### WORK TO BE COMPLETED
Look through the lines below for the word "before", and copy every line that has it.

Segment Open

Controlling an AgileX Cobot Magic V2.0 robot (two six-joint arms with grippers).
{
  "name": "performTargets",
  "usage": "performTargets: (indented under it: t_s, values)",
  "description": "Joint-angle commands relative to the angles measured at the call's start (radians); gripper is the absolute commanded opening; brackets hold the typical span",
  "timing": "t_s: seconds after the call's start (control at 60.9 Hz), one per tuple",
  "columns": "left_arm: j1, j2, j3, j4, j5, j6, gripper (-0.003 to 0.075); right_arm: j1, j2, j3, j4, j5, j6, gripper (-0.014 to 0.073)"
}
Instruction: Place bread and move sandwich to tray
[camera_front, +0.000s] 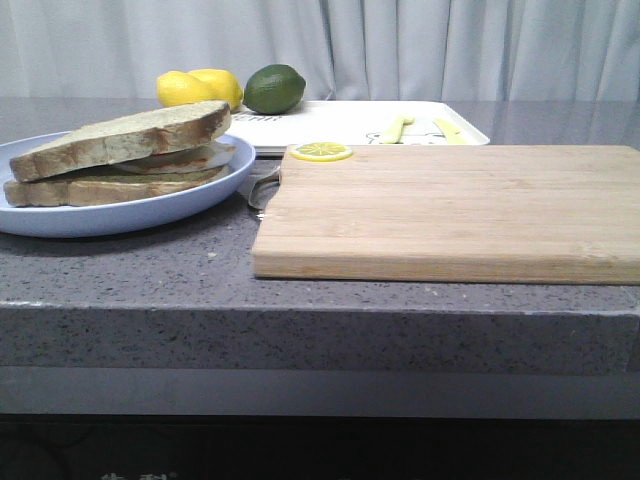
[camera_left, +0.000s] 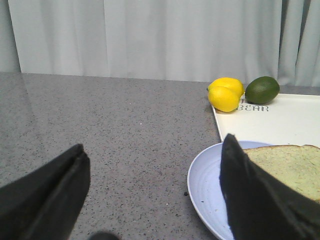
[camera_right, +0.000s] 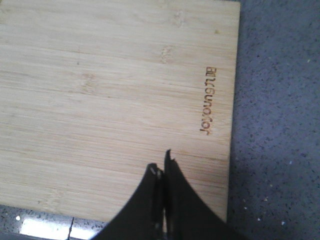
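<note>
The sandwich (camera_front: 130, 165) lies on a round light-blue plate (camera_front: 120, 215) at the left of the counter: the bread (camera_front: 125, 135) rests tilted on top of a fried egg (camera_front: 195, 158) and a lower slice. The white tray (camera_front: 350, 122) stands behind it. Neither gripper shows in the front view. In the left wrist view my left gripper (camera_left: 153, 142) is open wide and empty above the counter, one finger over the plate's (camera_left: 207, 180) edge beside the bread (camera_left: 290, 167). In the right wrist view my right gripper (camera_right: 160, 161) is shut and empty over the cutting board (camera_right: 115, 90).
A wooden cutting board (camera_front: 450, 210) fills the right of the counter, with a lemon slice (camera_front: 321, 151) at its far left corner. Two lemons (camera_front: 200, 88) and a lime (camera_front: 274, 88) sit at the tray's far left. Pale yellow utensils (camera_front: 397, 127) lie on the tray.
</note>
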Motion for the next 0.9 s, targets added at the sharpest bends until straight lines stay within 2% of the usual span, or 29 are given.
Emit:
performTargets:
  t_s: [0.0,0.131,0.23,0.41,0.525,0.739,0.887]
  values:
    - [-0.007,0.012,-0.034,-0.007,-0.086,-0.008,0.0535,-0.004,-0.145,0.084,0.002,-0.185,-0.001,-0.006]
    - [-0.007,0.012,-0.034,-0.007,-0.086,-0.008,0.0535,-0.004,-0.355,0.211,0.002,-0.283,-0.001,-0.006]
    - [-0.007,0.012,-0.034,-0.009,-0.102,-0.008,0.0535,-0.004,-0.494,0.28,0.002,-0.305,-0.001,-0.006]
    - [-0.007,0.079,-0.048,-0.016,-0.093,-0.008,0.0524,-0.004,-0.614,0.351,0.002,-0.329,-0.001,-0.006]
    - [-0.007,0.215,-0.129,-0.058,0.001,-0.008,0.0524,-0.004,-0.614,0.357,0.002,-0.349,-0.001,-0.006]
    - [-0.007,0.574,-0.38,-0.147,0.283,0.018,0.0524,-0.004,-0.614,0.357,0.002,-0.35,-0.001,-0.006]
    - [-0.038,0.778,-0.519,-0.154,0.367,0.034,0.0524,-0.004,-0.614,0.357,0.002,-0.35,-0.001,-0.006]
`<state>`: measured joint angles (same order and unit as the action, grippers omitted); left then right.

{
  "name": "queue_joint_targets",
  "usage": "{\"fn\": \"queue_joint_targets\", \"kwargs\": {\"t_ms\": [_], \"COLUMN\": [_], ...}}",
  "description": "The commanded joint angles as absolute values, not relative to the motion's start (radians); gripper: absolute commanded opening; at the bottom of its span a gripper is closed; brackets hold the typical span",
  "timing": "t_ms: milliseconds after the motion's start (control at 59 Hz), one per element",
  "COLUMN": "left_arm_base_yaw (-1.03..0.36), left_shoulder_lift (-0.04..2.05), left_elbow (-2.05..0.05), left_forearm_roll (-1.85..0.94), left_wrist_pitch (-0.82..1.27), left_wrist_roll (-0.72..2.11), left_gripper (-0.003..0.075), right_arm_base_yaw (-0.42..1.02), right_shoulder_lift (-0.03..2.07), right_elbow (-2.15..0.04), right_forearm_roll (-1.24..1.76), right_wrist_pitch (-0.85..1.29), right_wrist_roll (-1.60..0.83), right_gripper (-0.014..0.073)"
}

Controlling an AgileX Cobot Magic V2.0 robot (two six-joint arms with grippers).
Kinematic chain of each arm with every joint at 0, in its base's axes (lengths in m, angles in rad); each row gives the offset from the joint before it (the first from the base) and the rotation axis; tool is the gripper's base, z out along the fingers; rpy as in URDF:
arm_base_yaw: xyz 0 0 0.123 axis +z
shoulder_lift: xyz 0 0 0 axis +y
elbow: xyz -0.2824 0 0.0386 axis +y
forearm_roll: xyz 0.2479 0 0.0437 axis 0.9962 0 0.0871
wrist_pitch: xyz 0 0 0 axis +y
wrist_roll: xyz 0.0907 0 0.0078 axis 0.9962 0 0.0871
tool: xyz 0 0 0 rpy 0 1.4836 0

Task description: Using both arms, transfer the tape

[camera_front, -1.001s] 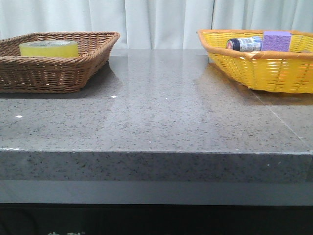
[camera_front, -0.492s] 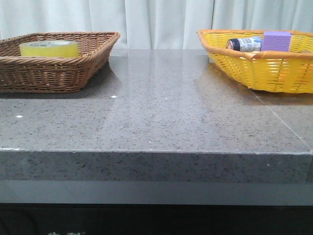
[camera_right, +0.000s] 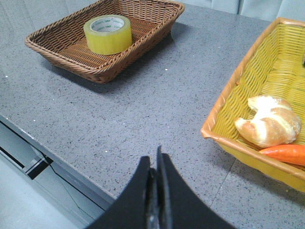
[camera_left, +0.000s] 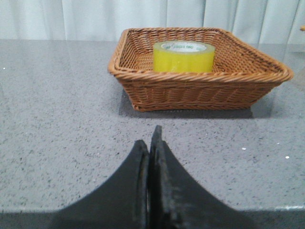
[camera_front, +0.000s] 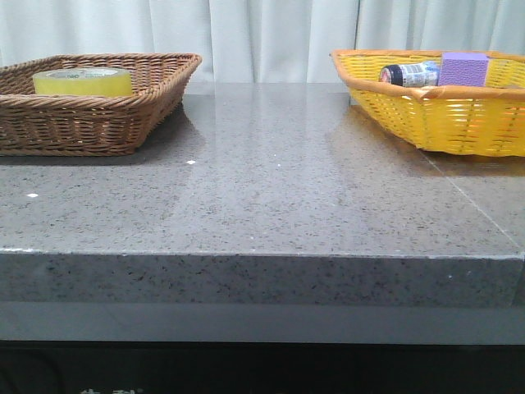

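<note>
The tape [camera_front: 82,81], a wide yellow roll with a white core printed in green, lies flat in the brown wicker basket [camera_front: 123,123] at the table's far left. The left wrist view shows the tape [camera_left: 183,56] in that basket [camera_left: 200,88], well beyond my left gripper [camera_left: 150,143], whose jaws are shut on nothing over the grey tabletop. In the right wrist view the tape [camera_right: 107,34] sits far from my right gripper [camera_right: 153,164], also shut and empty near the table's front edge. Neither gripper appears in the front view.
A yellow basket [camera_front: 443,115] at the far right holds a dark-capped bottle [camera_front: 408,74] and a purple block [camera_front: 464,68]. The right wrist view shows a croissant [camera_right: 269,120] and a carrot [camera_right: 286,153] in it. The table's front edge [camera_front: 262,256] runs across the foreground.
</note>
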<state>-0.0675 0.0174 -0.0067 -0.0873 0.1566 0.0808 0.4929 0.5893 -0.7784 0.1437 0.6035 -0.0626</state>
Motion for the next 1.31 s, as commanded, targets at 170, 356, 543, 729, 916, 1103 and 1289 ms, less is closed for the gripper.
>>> {"fn": "queue_joint_targets", "kwargs": {"t_ms": [170,356,543,729,916,1103,1289], "left_arm_base_yaw": [-0.065,-0.065,-0.065,-0.065,-0.065,-0.065,-0.065], "left_shoulder_lift": [-0.027,-0.024,-0.024,-0.024,-0.024,-0.024,-0.024], "left_elbow": [0.047,0.047,0.047,0.047,0.047,0.047,0.047], "left_forearm_roll": [-0.097,-0.097,-0.097,-0.097,-0.097,-0.097,-0.097], "left_wrist_pitch": [-0.030,-0.028,-0.028,-0.028,-0.028,-0.028,-0.028], "left_wrist_roll": [0.079,0.079,0.079,0.079,0.079,0.079,0.079], "left_gripper": [-0.0020,-0.0020,-0.0020,-0.0020,-0.0020,-0.0020,-0.0020], "right_arm_base_yaw": [0.491,0.491,0.491,0.491,0.491,0.480,0.310], "right_shoulder_lift": [0.588,0.588,0.588,0.588,0.588,0.558,0.345], "right_elbow": [-0.804,-0.804,-0.804,-0.804,-0.804,-0.784,-0.583], "right_forearm_roll": [0.154,0.154,0.154,0.154,0.154,0.134,0.098], "right_wrist_pitch": [0.526,0.524,0.524,0.524,0.524,0.505,0.297], "right_wrist_roll": [-0.061,-0.061,-0.061,-0.061,-0.061,-0.065,-0.067], "right_gripper": [-0.0068,-0.0068,-0.0068,-0.0068,-0.0068,-0.0068,-0.0068]}}
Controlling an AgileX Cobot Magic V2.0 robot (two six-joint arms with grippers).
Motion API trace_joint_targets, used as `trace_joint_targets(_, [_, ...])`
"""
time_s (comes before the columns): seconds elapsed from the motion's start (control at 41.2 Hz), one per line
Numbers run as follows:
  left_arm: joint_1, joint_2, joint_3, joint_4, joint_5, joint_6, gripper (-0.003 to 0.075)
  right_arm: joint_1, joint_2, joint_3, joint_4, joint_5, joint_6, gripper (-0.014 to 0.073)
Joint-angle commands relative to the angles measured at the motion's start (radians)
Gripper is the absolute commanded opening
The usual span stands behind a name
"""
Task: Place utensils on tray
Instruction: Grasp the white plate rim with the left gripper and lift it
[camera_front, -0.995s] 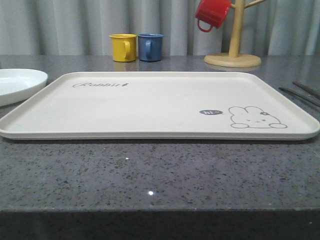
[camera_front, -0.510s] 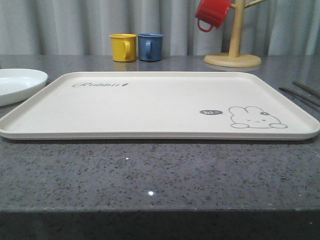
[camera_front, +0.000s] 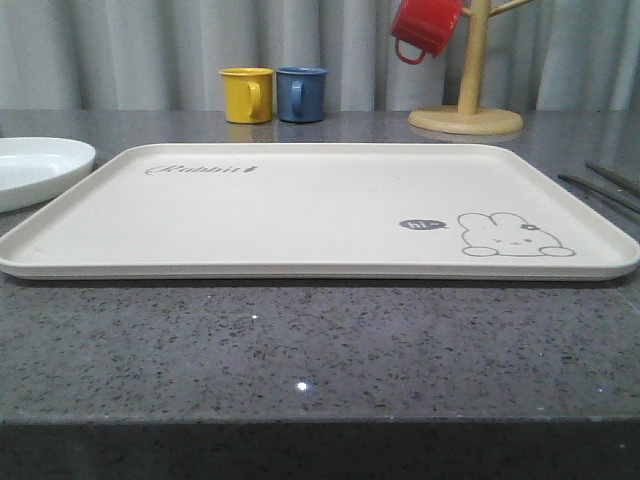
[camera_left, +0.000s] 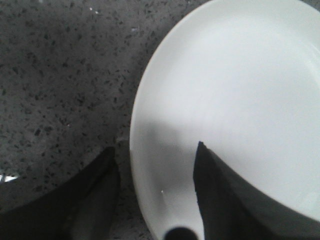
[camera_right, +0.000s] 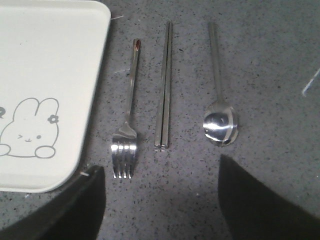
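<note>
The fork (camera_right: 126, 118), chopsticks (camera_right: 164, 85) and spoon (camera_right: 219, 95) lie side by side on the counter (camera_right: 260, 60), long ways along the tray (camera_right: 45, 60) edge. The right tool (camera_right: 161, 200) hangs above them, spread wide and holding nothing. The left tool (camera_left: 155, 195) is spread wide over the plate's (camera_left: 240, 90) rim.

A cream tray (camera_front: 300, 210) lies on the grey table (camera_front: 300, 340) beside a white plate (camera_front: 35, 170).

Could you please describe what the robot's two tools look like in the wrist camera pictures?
The left tool has two dark, nearly black fingers tapering to pointed tips, smooth and unmarked. The right tool has two similar dark, wedge-shaped fingers. No cables, labels or coverings are visible.
</note>
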Motion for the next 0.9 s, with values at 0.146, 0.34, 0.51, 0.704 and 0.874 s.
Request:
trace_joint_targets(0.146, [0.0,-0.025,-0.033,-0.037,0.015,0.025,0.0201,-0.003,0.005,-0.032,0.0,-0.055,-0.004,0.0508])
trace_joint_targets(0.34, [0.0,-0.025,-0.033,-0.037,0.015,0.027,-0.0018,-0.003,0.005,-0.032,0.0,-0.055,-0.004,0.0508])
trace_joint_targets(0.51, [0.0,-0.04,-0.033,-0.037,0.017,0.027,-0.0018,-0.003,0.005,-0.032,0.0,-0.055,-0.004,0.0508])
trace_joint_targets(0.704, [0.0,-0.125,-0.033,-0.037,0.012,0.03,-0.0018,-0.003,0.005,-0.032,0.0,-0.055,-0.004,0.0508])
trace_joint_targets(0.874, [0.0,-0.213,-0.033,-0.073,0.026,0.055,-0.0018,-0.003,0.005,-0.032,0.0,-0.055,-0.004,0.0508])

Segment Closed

### OUTPUT BELOW
Kinematic chain of each arm with every joint at 0, in its base's axes (lengths in m, angles in rad); each row gives the offset from the joint before it (the first from the base) and the rotation axis; tool is the gripper's base, z out along the fingers; rpy as in URDF:
time_s (comes before the columns): seconds elapsed from the motion's start (control at 41.2 Hz), one per line

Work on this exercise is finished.